_Requirement:_ Within the lines below, the span from the line with "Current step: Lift" to the line with "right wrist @", both ends included, is to be reproduced exactly, with pictures omitted.

_Recorded data:_

__________

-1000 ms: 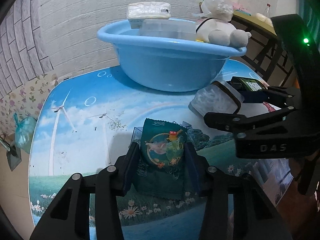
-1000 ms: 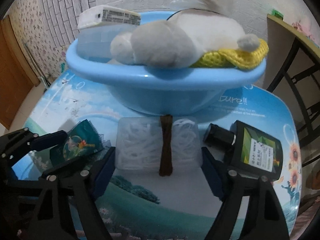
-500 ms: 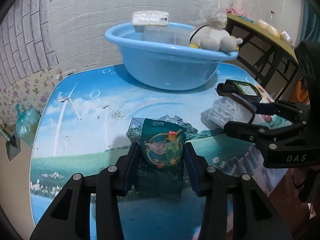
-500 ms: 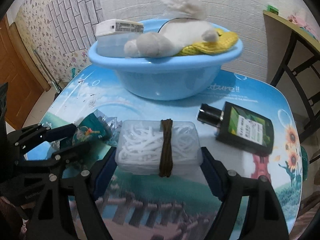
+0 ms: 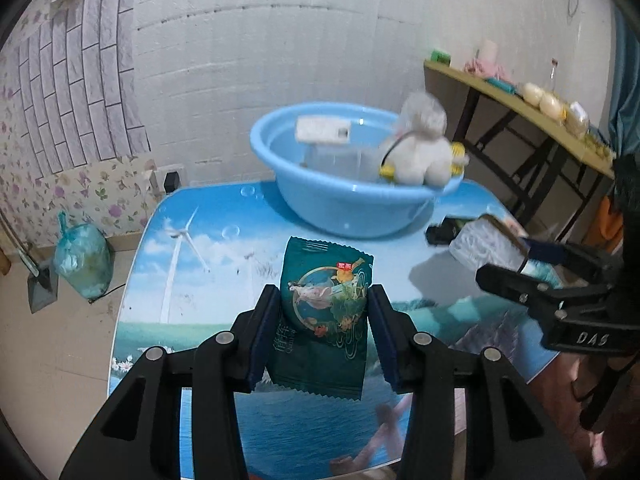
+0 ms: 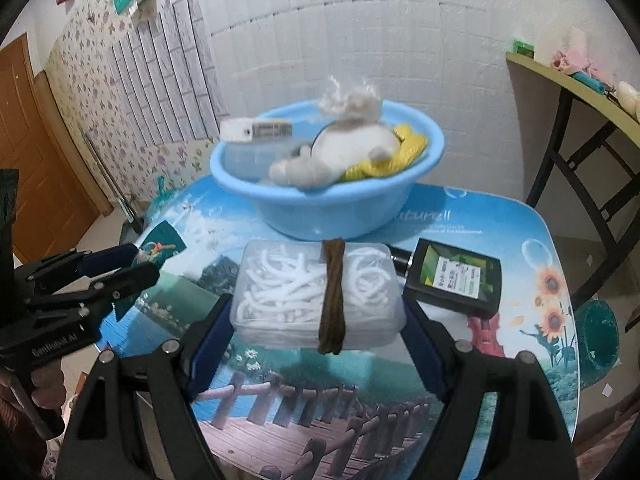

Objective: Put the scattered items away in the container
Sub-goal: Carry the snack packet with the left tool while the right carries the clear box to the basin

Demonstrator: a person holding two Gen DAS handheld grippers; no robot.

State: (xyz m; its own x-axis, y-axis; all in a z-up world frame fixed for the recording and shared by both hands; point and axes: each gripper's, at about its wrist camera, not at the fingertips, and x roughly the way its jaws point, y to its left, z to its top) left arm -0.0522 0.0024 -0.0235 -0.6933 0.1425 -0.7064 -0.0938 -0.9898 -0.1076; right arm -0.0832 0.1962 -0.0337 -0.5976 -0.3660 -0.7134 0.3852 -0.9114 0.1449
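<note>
Lower centre, L gripper (image 5: 323, 322) clamps green snack packet (image 5: 326, 316); R gripper (image 6: 316, 312) grips clear box (image 6: 316, 294) w/ white cords, both lifted for blue basin (image 5: 344, 208) upper centre.

Each view is taken from behind a gripper's two fingers, angled down over the table (image 5: 200, 280) toward the far wall. The blue basin (image 5: 344, 208) is shared, upper centre in both frames. The opposite gripper is seen at right in the left view, at left in the right view.
</note>
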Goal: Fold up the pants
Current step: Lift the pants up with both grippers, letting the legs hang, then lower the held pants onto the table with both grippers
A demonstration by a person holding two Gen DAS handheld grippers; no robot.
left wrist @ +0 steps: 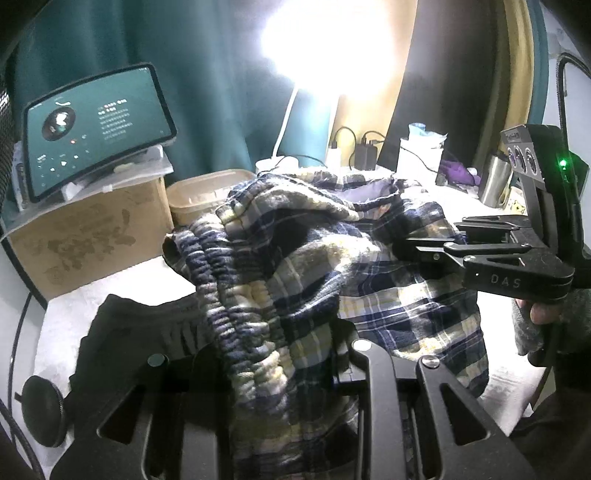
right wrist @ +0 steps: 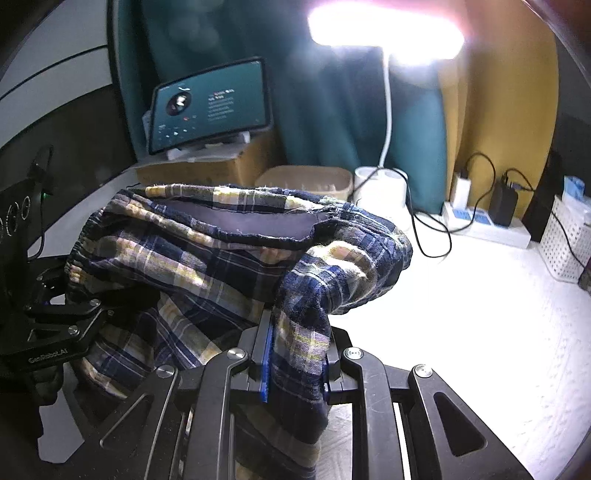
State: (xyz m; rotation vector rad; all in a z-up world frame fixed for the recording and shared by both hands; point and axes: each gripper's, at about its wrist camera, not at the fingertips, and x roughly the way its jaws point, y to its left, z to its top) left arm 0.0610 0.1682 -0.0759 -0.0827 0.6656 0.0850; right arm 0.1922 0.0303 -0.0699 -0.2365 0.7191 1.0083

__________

_Written answer:_
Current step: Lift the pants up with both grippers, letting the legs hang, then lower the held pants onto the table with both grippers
A demonstration by a person holding two Gen DAS handheld grippers; no robot.
left wrist @ +0 steps: 
right wrist @ +0 steps: 

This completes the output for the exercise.